## Exercise requirements
Pull out every line below containing the word "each".

Extracted data entries:
Segment Open

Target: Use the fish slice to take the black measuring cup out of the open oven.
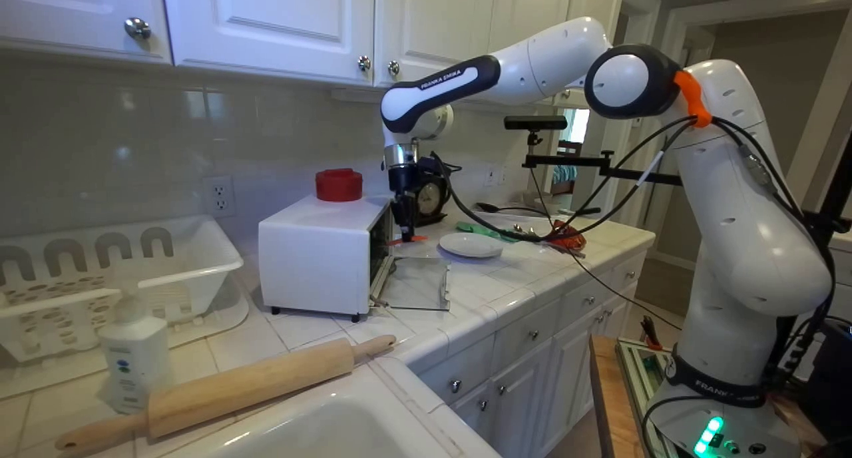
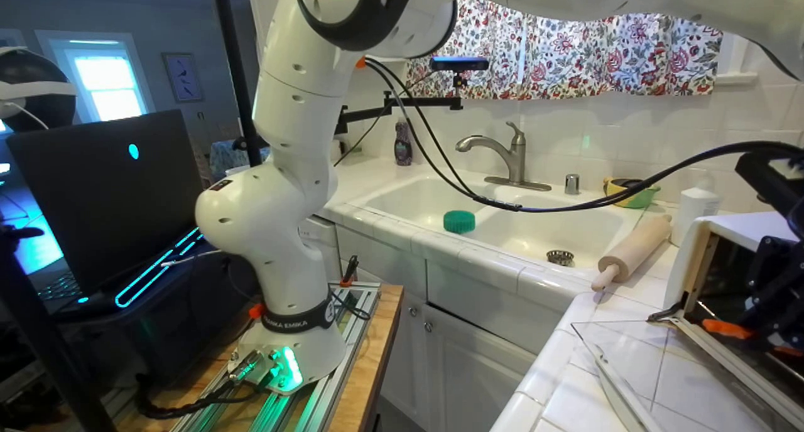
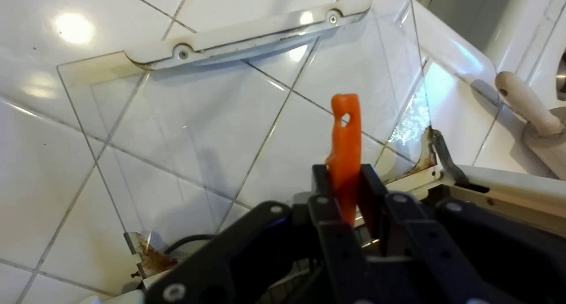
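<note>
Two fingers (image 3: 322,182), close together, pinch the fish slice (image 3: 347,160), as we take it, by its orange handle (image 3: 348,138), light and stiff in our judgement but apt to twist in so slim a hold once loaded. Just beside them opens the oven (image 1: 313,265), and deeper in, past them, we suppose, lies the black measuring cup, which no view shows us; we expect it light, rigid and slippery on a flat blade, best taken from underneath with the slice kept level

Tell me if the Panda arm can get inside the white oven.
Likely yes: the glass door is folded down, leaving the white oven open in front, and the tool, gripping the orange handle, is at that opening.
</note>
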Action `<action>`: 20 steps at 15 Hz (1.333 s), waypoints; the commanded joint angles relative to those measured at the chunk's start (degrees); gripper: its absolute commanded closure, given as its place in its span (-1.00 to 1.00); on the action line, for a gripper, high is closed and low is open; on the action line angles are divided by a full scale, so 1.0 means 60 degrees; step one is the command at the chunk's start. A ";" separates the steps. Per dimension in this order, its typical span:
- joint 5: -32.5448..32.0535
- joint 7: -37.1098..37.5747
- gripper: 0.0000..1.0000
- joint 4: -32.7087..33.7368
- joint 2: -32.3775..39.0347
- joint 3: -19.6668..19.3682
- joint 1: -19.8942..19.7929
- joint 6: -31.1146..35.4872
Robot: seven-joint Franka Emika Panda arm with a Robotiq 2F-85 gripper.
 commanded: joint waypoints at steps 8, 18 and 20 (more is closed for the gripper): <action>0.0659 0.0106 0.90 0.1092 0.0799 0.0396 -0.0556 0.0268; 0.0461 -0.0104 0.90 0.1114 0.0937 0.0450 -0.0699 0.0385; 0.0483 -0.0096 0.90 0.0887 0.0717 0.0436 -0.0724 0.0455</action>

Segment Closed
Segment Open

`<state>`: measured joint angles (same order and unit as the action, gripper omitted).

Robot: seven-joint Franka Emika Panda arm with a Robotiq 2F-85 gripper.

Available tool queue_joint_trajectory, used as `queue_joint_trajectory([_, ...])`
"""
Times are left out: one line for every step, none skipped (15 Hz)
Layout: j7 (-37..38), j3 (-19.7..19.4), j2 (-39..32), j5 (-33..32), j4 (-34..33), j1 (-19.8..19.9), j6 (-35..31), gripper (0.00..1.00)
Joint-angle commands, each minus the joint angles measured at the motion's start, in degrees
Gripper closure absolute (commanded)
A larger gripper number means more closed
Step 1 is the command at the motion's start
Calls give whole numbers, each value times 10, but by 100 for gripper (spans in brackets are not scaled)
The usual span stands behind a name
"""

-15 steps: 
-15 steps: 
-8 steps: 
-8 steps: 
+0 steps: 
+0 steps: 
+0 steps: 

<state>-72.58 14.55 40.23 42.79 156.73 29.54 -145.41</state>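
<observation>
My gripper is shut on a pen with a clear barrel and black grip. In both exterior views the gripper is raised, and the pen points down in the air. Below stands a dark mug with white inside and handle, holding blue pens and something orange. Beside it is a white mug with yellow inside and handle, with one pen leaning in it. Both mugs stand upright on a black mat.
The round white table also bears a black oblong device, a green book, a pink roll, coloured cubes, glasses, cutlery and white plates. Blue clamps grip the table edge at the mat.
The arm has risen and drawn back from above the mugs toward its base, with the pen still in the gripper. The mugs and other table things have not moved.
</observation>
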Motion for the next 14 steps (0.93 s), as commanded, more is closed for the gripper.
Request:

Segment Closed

## Reply
Joint-angle commands, each minus the joint angles measured at the motion's start, in degrees
Calls give whole numbers, each value times 10, but by 100 for gripper (spans in brackets are not scaled)

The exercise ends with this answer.